- [WHAT TO PRODUCE]: Please write out all the data that follows exactly, without the pictures.

______________________________

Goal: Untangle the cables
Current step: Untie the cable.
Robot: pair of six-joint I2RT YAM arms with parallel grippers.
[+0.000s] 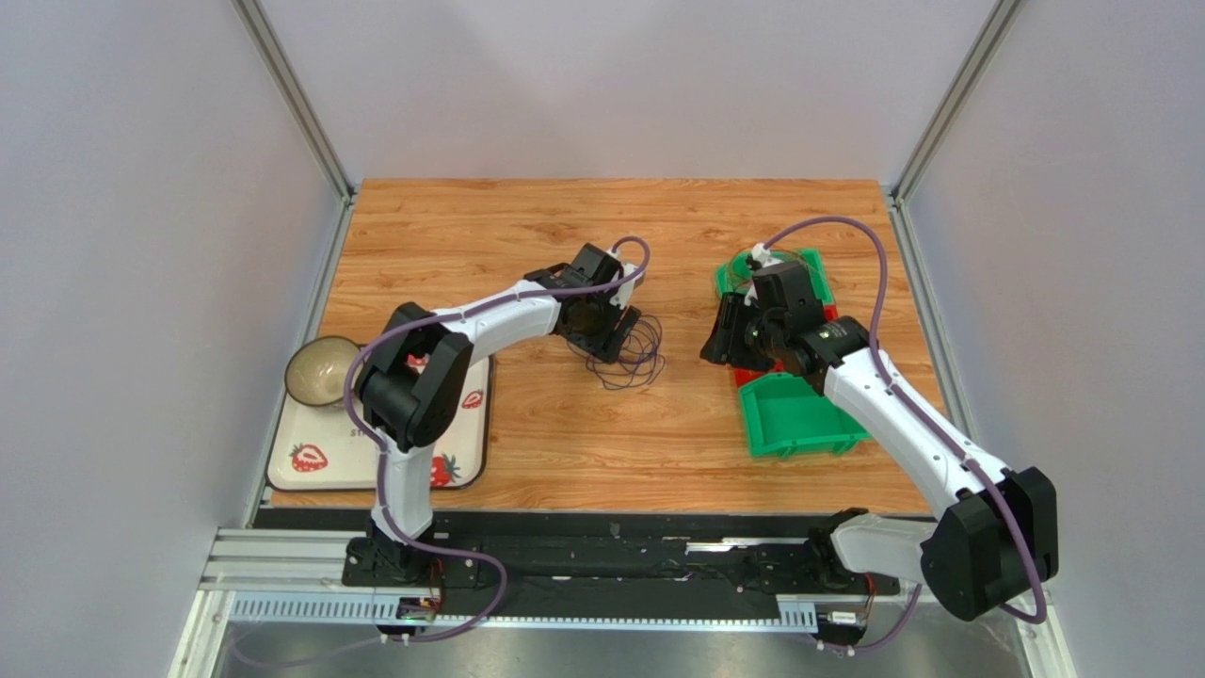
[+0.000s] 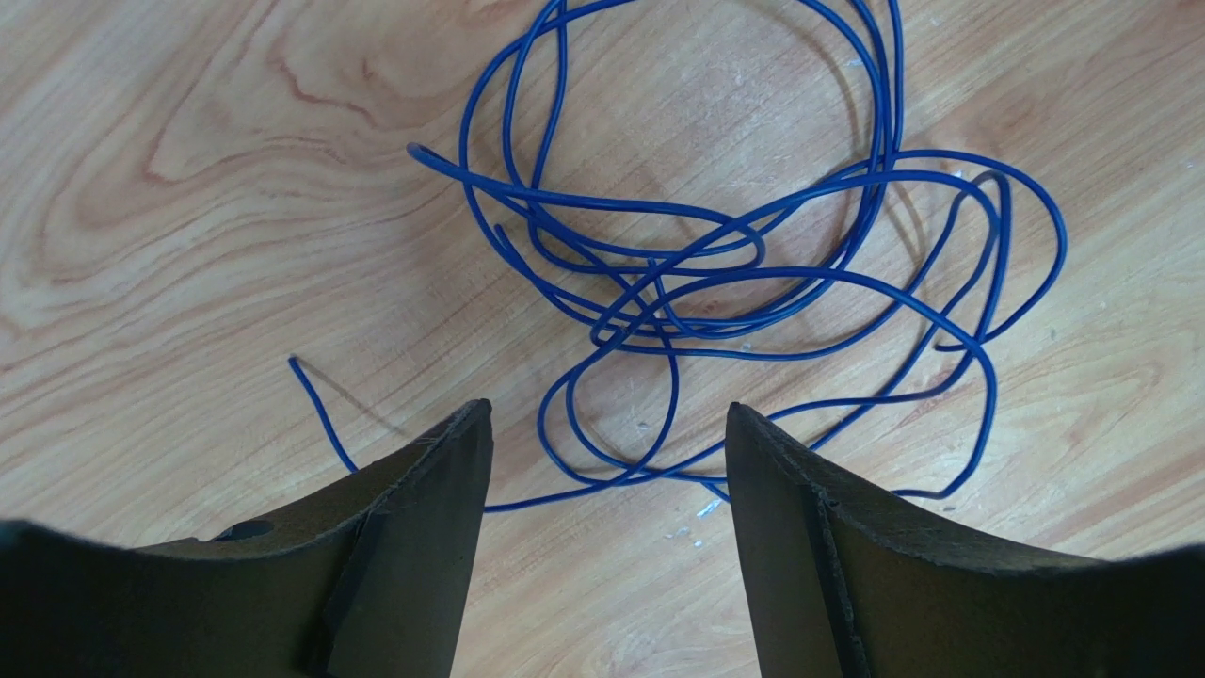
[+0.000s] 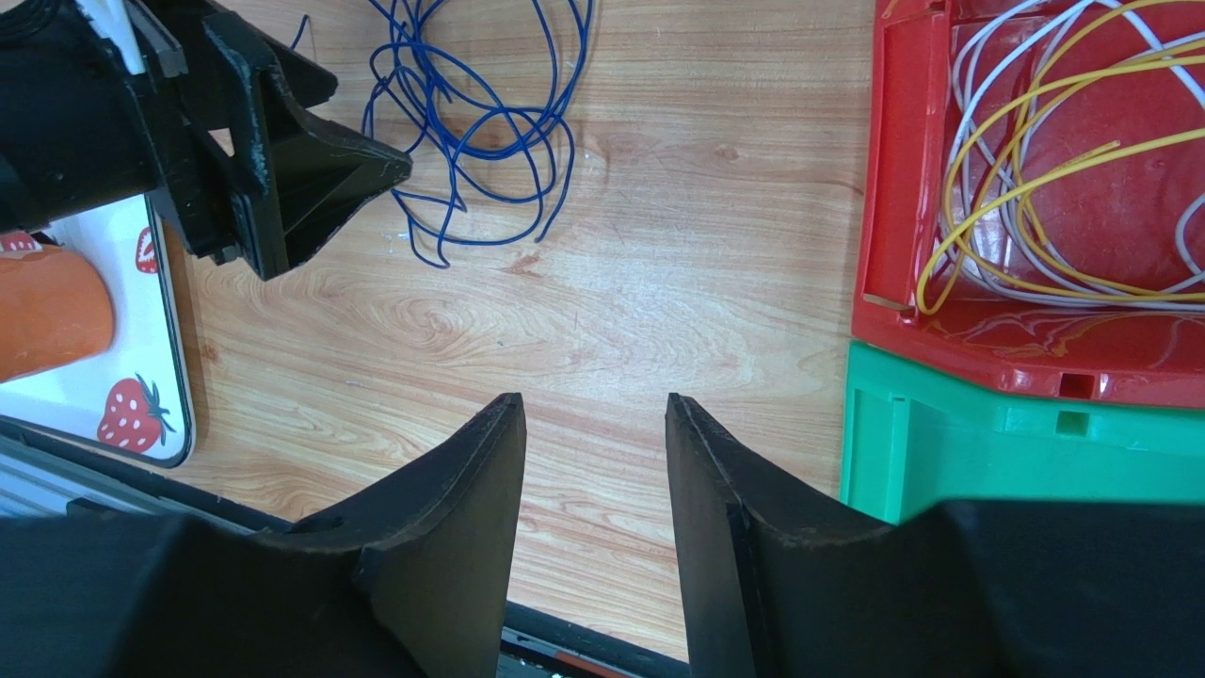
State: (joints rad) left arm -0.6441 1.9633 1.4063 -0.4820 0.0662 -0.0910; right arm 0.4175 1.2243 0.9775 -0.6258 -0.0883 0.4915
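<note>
A loose tangle of thin blue cable (image 2: 736,240) lies on the wooden table, also seen as a dark coil (image 1: 631,356) in the top view. My left gripper (image 2: 608,417) hovers just above its near edge, open; one strand runs across the table under the gap and nothing is gripped. Yellow and white cables (image 3: 1047,184) lie coiled inside a red bin (image 3: 884,212). My right gripper (image 3: 594,403) is open over bare wood between the blue cable (image 3: 474,127) and the bins, holding nothing. In the top view the left gripper (image 1: 611,343) and right gripper (image 1: 719,343) face each other.
A green bin (image 1: 799,424) sits in front of the red one, and another green bin (image 1: 736,271) stands behind the right wrist. At the left edge a strawberry-print tray (image 1: 304,459) carries a bowl (image 1: 323,370). Metal rails frame the table.
</note>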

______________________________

- [OUTPUT FOR THIS TASK]:
Goal: Untangle the cables
Current step: Untie the cable.
Robot: pair of six-joint I2RT YAM arms with parallel grippers.
[+0.000s] 
[+0.000s] 
[+0.000s] 
State: (joints rad) left arm -0.6441 1.9633 1.4063 -0.4820 0.0662 -0.0910; right arm 0.4175 1.2243 0.9775 -0.6258 -0.0883 0.4915
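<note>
A loose tangle of thin blue cable (image 2: 736,240) lies on the wooden table, also seen as a dark coil (image 1: 631,356) in the top view. My left gripper (image 2: 608,417) hovers just above its near edge, open; one strand runs across the table under the gap and nothing is gripped. Yellow and white cables (image 3: 1047,184) lie coiled inside a red bin (image 3: 884,212). My right gripper (image 3: 594,403) is open over bare wood between the blue cable (image 3: 474,127) and the bins, holding nothing. In the top view the left gripper (image 1: 611,343) and right gripper (image 1: 719,343) face each other.
A green bin (image 1: 799,424) sits in front of the red one, and another green bin (image 1: 736,271) stands behind the right wrist. At the left edge a strawberry-print tray (image 1: 304,459) carries a bowl (image 1: 323,370). Metal rails frame the table.
</note>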

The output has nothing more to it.